Essay #1 Personal Narrative
Setting Good Examples
It all happened one day in fourth grade. The playground was filled with boisterous kids that scurried around, ranging from third to fifth grade. Half of the third graders crowded the enormous blue sandboxes, while the other half formed lines by the swings. The fifth graders, including Luke Haffman, who I had the biggest crush on, were either playing basketball or loitering by the forbidden tree-line. That left the fourth graders playing on the rickety wooden jungle gym, and sliding down massive orange spiral tunnel slides one right after the other. That was the day that I decided to be a leader instead of part of the crowd. I chose to set a good example versus a bad one.
My friends, Kayla, Jamie, Carly and I were always chasing around the older boys. Luke Haffman was the cutest boy in the whole elementary school. His clothes were always pressed and every kid wanted to be his friend. One day he asked us if we wanted to go in the woods. I thought to myself “No way! I’m not going into that mysterious forest!” I waited for one of the girls to speak up, but to my dismay, they followed Luke like baby ducklings followed their parents. I watched my friends disappear into the thickly settled patch of giant maple trees. The teachers had always strictly enforced, and stressed the importance of staying out of those woods. I figured something horrible would happen if we went in there, not to mention the consequences we would suffer if we were caught. Though I didn’t know it that day on the playground, but the choice I made to stay behind would set the pace for the rest of my life.
Now that my girlfriends were gone, what was I to do? Play in the filthy sandboxes with the third graders? Or play on the rickety old jungle gym with the rest of the little hellions in my grade? I definitely wasn’t about to play basketball with the older kids. They would ridicule me into the ground! None of my options intrigued me. I was a little worried about my friends and wanted to wait by the tree-line for them to return, but didn’t want Mrs. Quackenbush to see me standing there. I remembered seeing some trash by the woods and decided to ask a supervisor for a plastic bag to put the garbage into. Mrs. Quackenbush was a malicious old lady, or so I thought at the time. That day I saw her crack the smallest smile I had ever seen for the first time when I asked for that trash bag.
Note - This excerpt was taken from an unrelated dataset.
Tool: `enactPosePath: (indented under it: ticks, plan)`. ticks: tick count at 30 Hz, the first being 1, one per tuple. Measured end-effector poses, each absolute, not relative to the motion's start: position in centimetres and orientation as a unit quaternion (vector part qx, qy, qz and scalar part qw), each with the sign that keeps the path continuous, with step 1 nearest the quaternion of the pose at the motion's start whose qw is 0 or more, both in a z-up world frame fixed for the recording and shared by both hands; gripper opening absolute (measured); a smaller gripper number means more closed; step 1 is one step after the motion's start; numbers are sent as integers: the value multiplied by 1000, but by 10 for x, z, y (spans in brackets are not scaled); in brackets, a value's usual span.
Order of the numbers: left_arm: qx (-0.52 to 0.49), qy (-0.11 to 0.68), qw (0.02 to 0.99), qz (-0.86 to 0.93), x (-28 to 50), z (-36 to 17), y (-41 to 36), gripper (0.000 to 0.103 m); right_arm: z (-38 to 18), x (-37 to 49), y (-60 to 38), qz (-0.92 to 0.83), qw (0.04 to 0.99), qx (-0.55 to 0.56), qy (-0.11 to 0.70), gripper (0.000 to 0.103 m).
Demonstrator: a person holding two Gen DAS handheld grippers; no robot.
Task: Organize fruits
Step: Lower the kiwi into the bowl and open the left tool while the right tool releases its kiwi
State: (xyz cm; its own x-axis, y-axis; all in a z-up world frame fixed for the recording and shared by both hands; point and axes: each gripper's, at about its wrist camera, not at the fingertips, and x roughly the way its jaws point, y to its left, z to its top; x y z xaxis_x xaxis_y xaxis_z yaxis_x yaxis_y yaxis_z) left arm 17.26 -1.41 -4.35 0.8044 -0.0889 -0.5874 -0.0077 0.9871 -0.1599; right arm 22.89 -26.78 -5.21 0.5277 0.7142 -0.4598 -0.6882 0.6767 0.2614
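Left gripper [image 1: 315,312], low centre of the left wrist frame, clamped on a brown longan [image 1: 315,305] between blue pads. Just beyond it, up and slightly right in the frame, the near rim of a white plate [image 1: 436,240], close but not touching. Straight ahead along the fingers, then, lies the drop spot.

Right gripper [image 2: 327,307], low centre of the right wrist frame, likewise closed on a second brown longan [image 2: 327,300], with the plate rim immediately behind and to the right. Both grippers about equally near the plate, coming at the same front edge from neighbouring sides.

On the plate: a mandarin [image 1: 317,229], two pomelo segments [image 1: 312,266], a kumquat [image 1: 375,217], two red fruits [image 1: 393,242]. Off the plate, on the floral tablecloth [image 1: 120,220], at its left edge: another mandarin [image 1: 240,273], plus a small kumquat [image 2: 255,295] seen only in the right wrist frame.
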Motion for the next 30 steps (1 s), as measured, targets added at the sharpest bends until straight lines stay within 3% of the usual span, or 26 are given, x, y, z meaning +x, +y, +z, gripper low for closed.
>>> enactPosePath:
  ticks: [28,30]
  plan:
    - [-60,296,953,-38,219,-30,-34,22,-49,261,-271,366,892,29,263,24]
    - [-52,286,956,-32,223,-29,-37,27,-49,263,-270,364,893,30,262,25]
I went down and picked up the few remnants of trash and waited as long as I could for my friends. When I looked up toward the school I saw Carly running to get in line to return back to class. When recess was over we had to form three long single file lines, divvied up by grade. I clenched that bag so hard and ran to get in line hoping the recess bell wouldn’t ring before I arrived. I looked around franticly for the other girls, neither to be spotted. I started pushing my way through the other kids to get to Carly, trying to advance toward the front of the line where she was standing, when I heard Mrs. Quackenbush’s howl.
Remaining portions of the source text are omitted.